**PROVIDED DATA**

----------

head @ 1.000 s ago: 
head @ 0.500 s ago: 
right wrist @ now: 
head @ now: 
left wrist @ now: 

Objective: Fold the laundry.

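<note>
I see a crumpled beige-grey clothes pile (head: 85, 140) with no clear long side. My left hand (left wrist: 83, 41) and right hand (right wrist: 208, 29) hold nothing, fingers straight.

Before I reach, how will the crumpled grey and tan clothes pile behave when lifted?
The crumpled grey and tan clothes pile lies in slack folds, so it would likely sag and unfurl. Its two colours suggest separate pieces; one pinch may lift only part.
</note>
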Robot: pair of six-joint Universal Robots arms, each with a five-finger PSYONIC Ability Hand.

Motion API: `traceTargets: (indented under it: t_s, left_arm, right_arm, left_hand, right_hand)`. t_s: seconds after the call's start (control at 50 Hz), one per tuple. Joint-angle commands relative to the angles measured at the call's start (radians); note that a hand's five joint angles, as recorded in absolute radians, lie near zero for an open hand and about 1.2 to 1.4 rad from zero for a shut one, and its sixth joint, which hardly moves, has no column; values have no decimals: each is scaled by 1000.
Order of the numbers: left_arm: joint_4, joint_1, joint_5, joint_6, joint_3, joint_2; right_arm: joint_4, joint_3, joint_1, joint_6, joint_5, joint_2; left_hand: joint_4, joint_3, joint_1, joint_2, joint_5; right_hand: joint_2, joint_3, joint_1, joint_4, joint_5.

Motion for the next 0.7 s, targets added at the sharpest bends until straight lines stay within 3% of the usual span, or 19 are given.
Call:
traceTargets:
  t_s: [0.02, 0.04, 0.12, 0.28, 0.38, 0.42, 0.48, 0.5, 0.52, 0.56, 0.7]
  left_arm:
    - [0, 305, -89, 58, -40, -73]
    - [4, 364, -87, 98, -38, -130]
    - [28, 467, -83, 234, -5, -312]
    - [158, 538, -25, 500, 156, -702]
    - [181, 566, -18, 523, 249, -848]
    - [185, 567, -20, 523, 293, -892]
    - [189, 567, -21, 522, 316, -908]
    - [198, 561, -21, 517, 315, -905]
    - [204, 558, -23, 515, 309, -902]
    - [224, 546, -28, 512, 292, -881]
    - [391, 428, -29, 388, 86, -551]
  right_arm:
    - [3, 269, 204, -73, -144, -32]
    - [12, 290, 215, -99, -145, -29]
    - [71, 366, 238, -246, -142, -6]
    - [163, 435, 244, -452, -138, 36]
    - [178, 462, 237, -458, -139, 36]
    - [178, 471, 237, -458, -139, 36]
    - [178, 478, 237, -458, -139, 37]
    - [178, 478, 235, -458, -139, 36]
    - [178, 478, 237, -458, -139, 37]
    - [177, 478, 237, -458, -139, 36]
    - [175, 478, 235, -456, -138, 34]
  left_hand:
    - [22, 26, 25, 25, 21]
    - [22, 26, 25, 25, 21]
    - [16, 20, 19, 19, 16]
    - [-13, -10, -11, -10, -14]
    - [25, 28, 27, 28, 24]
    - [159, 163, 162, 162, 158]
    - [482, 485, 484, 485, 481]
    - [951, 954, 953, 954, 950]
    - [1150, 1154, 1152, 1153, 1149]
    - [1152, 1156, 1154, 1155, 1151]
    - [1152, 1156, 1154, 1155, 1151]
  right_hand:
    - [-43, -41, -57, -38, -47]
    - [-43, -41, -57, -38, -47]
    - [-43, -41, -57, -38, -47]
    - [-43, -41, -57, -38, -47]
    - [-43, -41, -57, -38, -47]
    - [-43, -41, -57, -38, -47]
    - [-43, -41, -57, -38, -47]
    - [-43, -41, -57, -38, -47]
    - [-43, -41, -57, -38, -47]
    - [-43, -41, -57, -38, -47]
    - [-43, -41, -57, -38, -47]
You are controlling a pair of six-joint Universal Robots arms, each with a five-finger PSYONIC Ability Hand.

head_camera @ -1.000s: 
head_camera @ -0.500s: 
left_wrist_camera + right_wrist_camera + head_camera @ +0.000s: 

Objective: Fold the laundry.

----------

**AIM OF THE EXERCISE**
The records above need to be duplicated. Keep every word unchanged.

**OUTPUT**
head @ 1.000 s ago: 
head @ 0.500 s ago: 
right wrist @ now: 
head @ now: 
left wrist @ now: 

Objective: Fold the laundry.

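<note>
I see a crumpled beige-grey clothes pile (head: 85, 140) with no clear long side. My left hand (left wrist: 83, 41) and right hand (right wrist: 208, 29) hold nothing, fingers straight.

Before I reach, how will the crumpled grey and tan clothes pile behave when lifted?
The crumpled grey and tan clothes pile lies in slack folds, so it would likely sag and unfurl. Its two colours suggest separate pieces; one pinch may lift only part.
</note>
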Robot: pair of six-joint Universal Robots arms, each with a five-finger PSYONIC Ability Hand.

Motion API: `traceTargets: (indented under it: t_s, left_arm, right_arm, left_hand, right_hand)`. t_s: seconds after the call's start (control at 50 Hz), one per tuple. Joint-angle commands relative to the angles measured at the call's start (radians); note that a hand's five joint angles, as recorded in absolute radians, lie near zero for an open hand and about 1.2 to 1.4 rad from zero for a shut one, and its sixth joint, which hardly moves, has no column; values have no decimals: each is scaled by 1000.
Order of the numbers: left_arm: joint_4, joint_1, joint_5, joint_6, joint_3, joint_2; right_arm: joint_4, joint_3, joint_1, joint_6, joint_5, joint_2; left_hand: joint_4, joint_3, joint_1, joint_2, joint_5; right_hand: joint_2, joint_3, joint_1, joint_4, joint_5.

Motion for the next 0.7 s, targets added at the sharpest bends until straight lines stay within 3% of the usual span, or 19 are given.
Call:
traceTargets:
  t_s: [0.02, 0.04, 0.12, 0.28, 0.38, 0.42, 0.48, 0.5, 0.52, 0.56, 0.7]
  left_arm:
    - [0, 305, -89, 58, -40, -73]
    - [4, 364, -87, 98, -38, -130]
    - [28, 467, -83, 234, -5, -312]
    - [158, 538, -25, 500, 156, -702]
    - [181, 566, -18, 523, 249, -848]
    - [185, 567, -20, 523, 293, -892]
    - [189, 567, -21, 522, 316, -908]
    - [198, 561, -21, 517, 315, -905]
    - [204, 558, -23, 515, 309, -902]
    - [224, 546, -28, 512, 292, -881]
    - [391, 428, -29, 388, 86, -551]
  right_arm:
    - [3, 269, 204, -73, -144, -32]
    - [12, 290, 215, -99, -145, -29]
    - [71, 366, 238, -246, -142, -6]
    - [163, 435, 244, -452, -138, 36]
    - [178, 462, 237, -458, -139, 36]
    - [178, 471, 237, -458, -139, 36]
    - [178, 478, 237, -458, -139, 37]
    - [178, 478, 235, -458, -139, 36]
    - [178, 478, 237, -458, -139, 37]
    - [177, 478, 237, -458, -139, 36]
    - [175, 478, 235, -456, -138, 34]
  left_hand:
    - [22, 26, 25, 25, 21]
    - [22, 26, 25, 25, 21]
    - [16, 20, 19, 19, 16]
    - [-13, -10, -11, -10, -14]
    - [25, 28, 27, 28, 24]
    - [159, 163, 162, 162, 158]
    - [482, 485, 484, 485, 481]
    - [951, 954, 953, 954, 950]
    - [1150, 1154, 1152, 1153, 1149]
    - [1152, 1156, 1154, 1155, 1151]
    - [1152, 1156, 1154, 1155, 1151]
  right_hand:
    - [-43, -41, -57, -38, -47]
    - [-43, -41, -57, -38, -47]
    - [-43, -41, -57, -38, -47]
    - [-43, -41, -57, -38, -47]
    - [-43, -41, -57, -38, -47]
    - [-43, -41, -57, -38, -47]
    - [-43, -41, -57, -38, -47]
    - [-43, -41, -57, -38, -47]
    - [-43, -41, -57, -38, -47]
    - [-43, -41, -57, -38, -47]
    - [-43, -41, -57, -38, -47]
You are controlling a pair of six-joint Universal Robots arms, each with a five-finger PSYONIC Ability Hand.

head_camera @ -1.000s: 
head_camera @ -0.500s: 
left_wrist_camera + right_wrist_camera + head_camera @ +0.000s: 

Objective: Fold the laundry.

Nothing else is required to complete the exercise.